1/87セキ1キットの続編を作ります

 炭礦鉄道を充実させたくておっかなびっくり作ったセキ1ですが、同好の士も少なくないんだなぁとちょっと嬉しくなりました。でも発売した直後から「バリエーションを作れ!」と、けっこう責められて(?)ます。というわけで年末からお正月休みに続編をしこしこやっておりました。これで私の8100や9200は大喜びしてくれそうですが…(^^;)

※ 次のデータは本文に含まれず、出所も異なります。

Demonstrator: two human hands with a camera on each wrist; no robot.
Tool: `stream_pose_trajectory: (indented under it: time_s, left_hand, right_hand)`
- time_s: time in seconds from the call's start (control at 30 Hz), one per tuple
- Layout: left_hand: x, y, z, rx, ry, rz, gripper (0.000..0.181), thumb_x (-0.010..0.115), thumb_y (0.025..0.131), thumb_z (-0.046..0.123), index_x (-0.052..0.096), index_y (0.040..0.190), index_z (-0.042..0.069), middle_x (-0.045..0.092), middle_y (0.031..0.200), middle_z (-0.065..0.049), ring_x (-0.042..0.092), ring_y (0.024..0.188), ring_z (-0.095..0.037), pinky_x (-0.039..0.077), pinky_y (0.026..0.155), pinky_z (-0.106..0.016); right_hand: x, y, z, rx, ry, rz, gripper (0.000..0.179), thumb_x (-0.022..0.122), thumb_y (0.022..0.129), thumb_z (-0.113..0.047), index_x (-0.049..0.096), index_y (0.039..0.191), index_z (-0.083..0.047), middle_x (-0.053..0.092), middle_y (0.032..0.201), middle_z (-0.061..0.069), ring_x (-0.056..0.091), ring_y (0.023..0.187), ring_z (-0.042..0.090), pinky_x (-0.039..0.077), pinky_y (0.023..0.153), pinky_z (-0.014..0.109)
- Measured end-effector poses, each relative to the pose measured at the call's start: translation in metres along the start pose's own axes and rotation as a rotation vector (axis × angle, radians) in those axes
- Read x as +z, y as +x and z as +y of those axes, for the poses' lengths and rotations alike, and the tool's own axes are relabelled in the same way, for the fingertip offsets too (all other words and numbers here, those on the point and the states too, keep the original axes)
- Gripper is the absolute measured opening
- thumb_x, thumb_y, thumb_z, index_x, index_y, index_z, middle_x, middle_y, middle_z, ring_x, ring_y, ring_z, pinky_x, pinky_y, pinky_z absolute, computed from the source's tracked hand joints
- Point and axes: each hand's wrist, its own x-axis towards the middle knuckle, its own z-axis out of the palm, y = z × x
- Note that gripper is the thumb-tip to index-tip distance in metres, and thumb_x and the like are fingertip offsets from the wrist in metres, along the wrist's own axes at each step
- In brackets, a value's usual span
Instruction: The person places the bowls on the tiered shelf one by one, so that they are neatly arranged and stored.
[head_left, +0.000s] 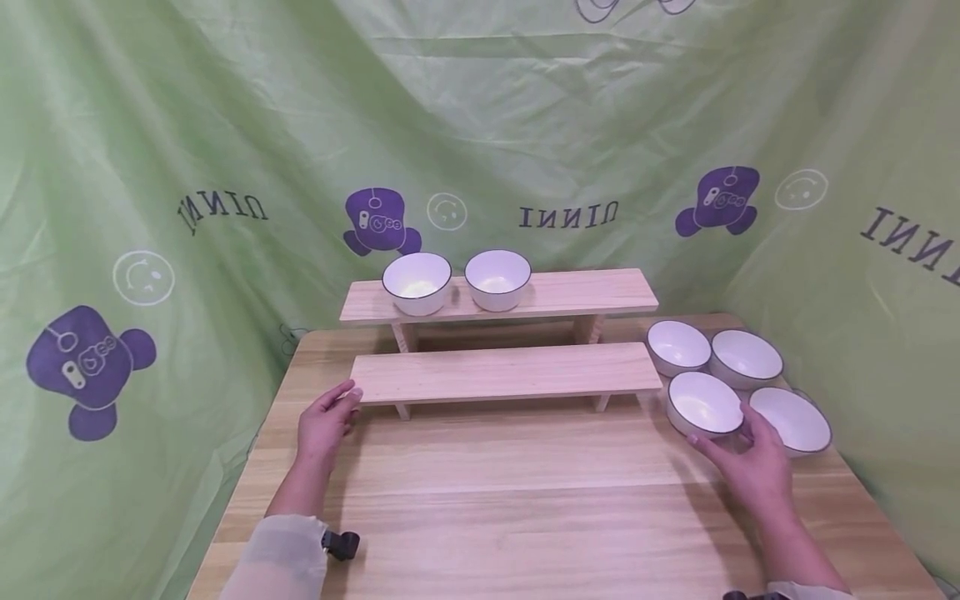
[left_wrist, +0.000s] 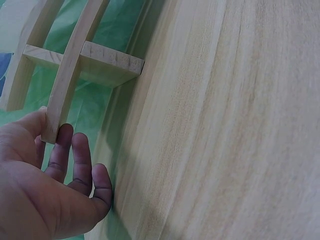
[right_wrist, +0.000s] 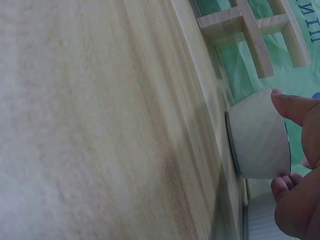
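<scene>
My left hand [head_left: 325, 425] pinches the left end of the lower wooden shelf [head_left: 502, 373]; in the left wrist view the thumb lies on one face of the board [left_wrist: 64, 95] and a fingertip on the other. At the right, my right hand [head_left: 757, 467] holds the near white bowl [head_left: 703, 402] by its dark rim, thumb and fingers spread across it. Seen from the right wrist, that bowl [right_wrist: 260, 137] is upright, its base at the table top. Another white bowl [head_left: 791, 421] sits just right of the hand.
Two more white bowls [head_left: 677, 346] [head_left: 746, 358] stand behind the held one. On the raised back shelf [head_left: 585, 292] are a left bowl [head_left: 417, 285] and a second bowl [head_left: 498, 281]. Green printed cloth [head_left: 465, 125] hangs around the wooden table [head_left: 510, 508].
</scene>
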Motion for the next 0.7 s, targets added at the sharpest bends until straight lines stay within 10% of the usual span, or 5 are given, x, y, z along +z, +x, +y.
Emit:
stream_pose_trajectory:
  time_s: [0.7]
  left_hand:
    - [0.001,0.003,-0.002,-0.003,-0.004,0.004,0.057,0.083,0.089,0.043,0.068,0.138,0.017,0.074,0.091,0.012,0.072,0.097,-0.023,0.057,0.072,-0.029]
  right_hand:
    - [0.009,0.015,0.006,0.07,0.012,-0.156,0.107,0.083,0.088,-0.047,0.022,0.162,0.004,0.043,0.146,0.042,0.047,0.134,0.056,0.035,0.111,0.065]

 今回は開戸に補強アングルが残った仕様をCタイプとして製作。この補強はセキ1前期型(というか前身のオテセ9500の9500〜9625ですね)製造時の特徴ですが、傷みやすい部位なので長年の間に交換されて戦後まで残ったのはごくわずか。しかもこのCタイプは妻板がオテセ9500→11000改造時の木製増炭板のままです。西尾さんの写真集では見たけど、こんなのが戦後までいたのか? という疑問はごもっとも。ところが…小樽の星良介氏は多くの道内の写真を残されていますが、氏が日曹天塩の一坑で撮影された国鉄標記のセキ126がこの仕様でした。嬉しくなりますね。

セキ1 Cタイプ
側開戸の補強までつくとハリネズミみたいです


 一方、Dタイプは後期型。前回作った後期型のBタイプとは側板補強が異なり、妻板はこいつも木製増炭板です。こんなのもいたんですねぇ。星氏が上芦別の辺渓で撮影されています。後の美唄のセキ4でしょうか? このセキが9200やヤドカリのB6に牽かれたのを想像すると楽しい限りであります。

セキ1Dタイプ
オセテ11000改造時の木製増炭板は独特ですね

 セキ1は開閉する側開き戸のヒンジ数も興味深く、オリジナルのオテセ9500のメーカー竣工写真ではなんと3個。ただしこれはテスト的な要素もあって5個、7個にもできるようになっていたようで、初期車は7個で落ち着きましたが後天的に9個になった例もかなりあります。一方、後期車は最初からセキ600以降と同じ9個。今回の製品ではCタイプが7個、Dタイプが9個です。